Overview

This trial is active, not recruiting.

Conditions retinal vein occlusion, macular edema
Treatments ozurdex
Phase phase 3
Sponsor Retina Macula Institute
Collaborator Allergan
Start date October 2011
End date July 2013
Trial size 10 participants
Trial identifier NCT01449682, IIT-287

Summary

To test the efficacy of a 0.7 mg intravitreal dexamethasone implant (Ozurdex®) on macular function and recalcitrant macular edema associated with retinal vein occlusion following treatment with 2 or more prior intravitreal anti-VEGF drug injections.

United States No locations recruiting
Other Countries No locations recruiting

Study Design

Allocation randomized
Endpoint classification efficacy study
Intervention model parallel assignment
Masking double blind (subject, investigator)
Primary purpose treatment
Arm
(Active Comparator)
0.7 mg intravitreal DEX implant at Visit 1 then PRN for duration of trial (48 weeks) if evidence of fluid on OCT
ozurdex Dexamethasone implant, DEX implant
0.7 mg intravitreal DEX implant on first visit, then PRN if evidence of macular edema on OCT studies
(Active Comparator)
0.7 mg intravitreal DEX implant at Visit 1 then Q16 weeks
ozurdex dexamethasone implant, DEX implant
0.7 mg intravitreal DEX implant on first visit then every 16 weeks

Primary Outcomes

Measure
Macular function using Microperimetry
time frame: baseline to 48 weeks
Macular function using multi-focal ERG
time frame: baseline to 48 weeks

Secondary Outcomes

Measure
To determine if there is a change in visual acuity (number of ETDRS letters) at 48 weeks compared to baseline values for both the PRN and Q16weeks treatment groups
time frame: baseline to 48 weeks
To determine if there is a change in central foveal thickness (microns on high resolution OCT) at 48 weeks compared to baseline values for both the PRN and Q16weeks treatment groups
time frame: baseline to 48 weeks

Eligibility Criteria

Male or female participants at least 18 years old.
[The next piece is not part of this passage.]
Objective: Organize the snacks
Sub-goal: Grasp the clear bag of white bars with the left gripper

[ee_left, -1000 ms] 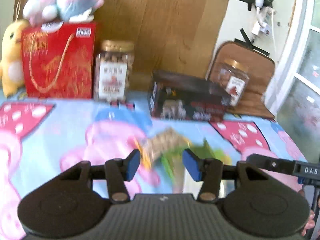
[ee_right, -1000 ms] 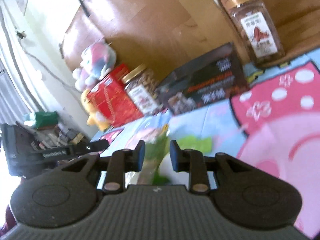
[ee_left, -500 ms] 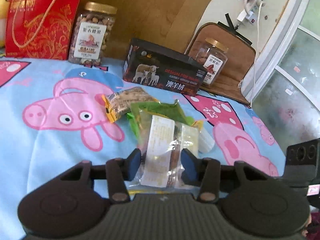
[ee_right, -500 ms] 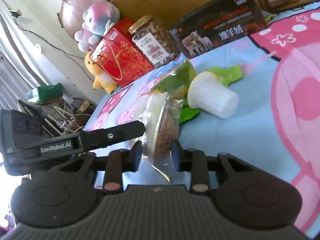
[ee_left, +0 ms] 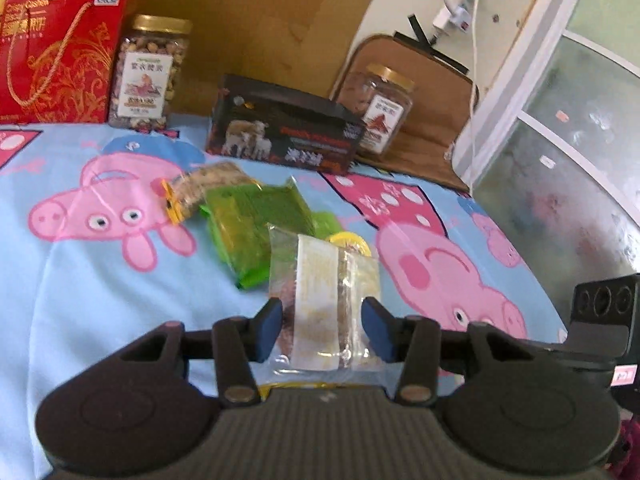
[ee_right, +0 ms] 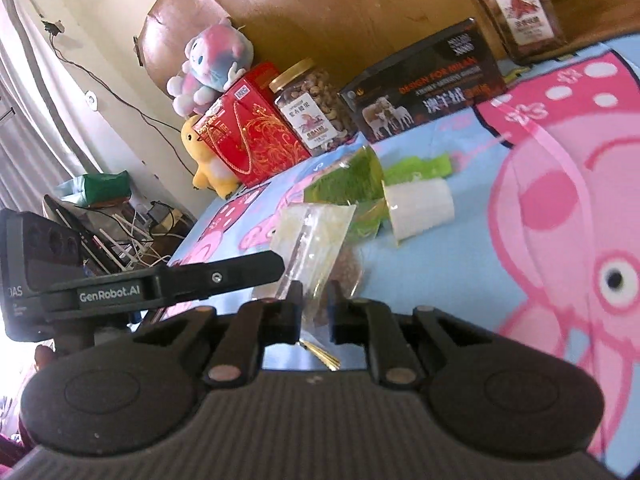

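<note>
A clear snack bag with a white label and brown contents sits between both grippers. My right gripper is shut on the bag's lower edge. My left gripper is open, its blue pads on either side of the bag, apart from it. Beyond lie a green packet, a clear bag of cereal bars and a white cup on its side, all on the cartoon-pig cloth.
Along the back wall stand a red gift box, a nut jar, a dark box with sheep and a second jar. Plush toys sit by the red box. The left gripper's body shows in the right view.
Both grippers have come down to the snack pile. The right gripper stays closed on the clear bag. The left gripper's open pads now flank the same bag, slightly wider than half a second ago.
</note>
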Motion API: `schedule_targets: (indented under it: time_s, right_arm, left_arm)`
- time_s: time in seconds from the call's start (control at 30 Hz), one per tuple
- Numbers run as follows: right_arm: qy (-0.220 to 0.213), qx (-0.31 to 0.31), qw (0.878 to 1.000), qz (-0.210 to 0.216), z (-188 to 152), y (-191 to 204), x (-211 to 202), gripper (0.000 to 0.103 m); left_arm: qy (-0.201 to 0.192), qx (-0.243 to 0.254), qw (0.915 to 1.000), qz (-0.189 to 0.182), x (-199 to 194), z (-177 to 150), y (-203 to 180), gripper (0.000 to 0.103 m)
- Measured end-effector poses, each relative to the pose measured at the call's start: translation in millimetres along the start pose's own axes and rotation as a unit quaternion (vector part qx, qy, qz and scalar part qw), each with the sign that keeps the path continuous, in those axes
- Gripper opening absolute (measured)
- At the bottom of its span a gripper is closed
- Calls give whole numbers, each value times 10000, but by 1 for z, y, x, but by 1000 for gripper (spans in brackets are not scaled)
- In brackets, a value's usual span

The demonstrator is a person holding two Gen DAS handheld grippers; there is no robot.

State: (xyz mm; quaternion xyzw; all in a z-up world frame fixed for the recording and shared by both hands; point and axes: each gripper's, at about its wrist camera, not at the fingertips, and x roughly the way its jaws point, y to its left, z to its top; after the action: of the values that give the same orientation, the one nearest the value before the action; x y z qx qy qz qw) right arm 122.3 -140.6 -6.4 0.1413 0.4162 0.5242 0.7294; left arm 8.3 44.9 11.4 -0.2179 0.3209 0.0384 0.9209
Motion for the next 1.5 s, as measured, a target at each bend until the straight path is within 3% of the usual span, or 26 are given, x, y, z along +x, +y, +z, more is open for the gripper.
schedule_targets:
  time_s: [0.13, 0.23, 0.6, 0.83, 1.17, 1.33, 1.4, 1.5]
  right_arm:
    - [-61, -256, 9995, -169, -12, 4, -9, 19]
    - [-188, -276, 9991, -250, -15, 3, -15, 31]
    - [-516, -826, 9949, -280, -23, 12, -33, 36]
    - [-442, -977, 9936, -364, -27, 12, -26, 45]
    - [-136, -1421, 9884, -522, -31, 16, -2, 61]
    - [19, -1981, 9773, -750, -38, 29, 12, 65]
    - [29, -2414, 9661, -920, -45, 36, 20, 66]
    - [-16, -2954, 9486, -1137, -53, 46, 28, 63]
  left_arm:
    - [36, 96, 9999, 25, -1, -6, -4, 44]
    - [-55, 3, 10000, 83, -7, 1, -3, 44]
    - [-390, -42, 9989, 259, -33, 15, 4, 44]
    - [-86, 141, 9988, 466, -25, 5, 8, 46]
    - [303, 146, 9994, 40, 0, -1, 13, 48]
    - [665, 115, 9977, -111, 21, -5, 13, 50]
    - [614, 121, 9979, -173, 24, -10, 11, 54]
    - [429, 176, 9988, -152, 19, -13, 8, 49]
Inclusion Criteria: - Presence of central retinal vein occlusion (CRVO) or branch retinal vein occlusion (BRVO) - Prior treatment with >= 2 intravitreal anti-VEGF injections but no treatment in last 45 days. - Age 18 years or older - ETDRS Visual acuity between 3 and 72 letters and approximate Snellen equivalent of 20/25 to 20/800 - Central foveal thickness >275 microns or presence of cystic edema on OCT studies. - For sexually active women of childbearing potential, agreement to the use of an appropriate form of contraception (or abstinence) for the duration of the study. - Ability to provide written informed consent • Capable of complying with study protocol Exclusion Criteria: - History of steroid-related glaucoma (steroid response) requiring more than one topical glaucoma medication. - Intraocular injection of steroid medication within prior 4 months - Evidence of significant retinal ischemia on fluorescein angiography in the opinion of the treating physician. - Previous laser photocoagulation within 4 months of study - Concurrent ocular disease (e.g proliferative diabetic retinopathy, geographic atrophy) that would limit visual acuity in the opinion of the treating physician - Patients who are pregnant. - Unwilling or unable to follow or comply with all study related procedures.

Additional Information

Official title Efficacy of an Intravitreal Dexamethasone Implant on Macular Function in Retinal Vein Occlusion Following Treatment With Intravitreal Anti-VEGF Injections.
Principal investigator Ron P Gallemore, M.D. Ph.D
Description The efficacy of the DEX implant on macular edema for RVO is well established in multiple clinical trials. However, the duration and frequency of re-treatment have not been extensively explored. In addition, no prior studies have tested the efficacy of the DEX implant on retinal and macular function using diagnostic testing measurements such as multi-focal ERG, microperimetry and RAM testing. Since VA and OCT outcomes do not always correlate, these other assessments (mf-ERG, microperimetry, RAM testing) may be useful as early predictors of when or if patients should be retreated. This study will assess 2 groups (0.7mg PRN and 0.7mg Q16 weeks) and assess high resolution OCT, RAM testing, microperimetry, and Multi-focal ERG outcomes. For the PRN group retreated based on any fluid on OCT, we will investigate if microperimetry or multifocal ERG changes would have been an earlier predictor of fluid returning.
Trial information was received from ClinicalTrials.gov and was last updated in January 2013.
Information provided to ClinicalTrials.gov by Retina Macula Institute.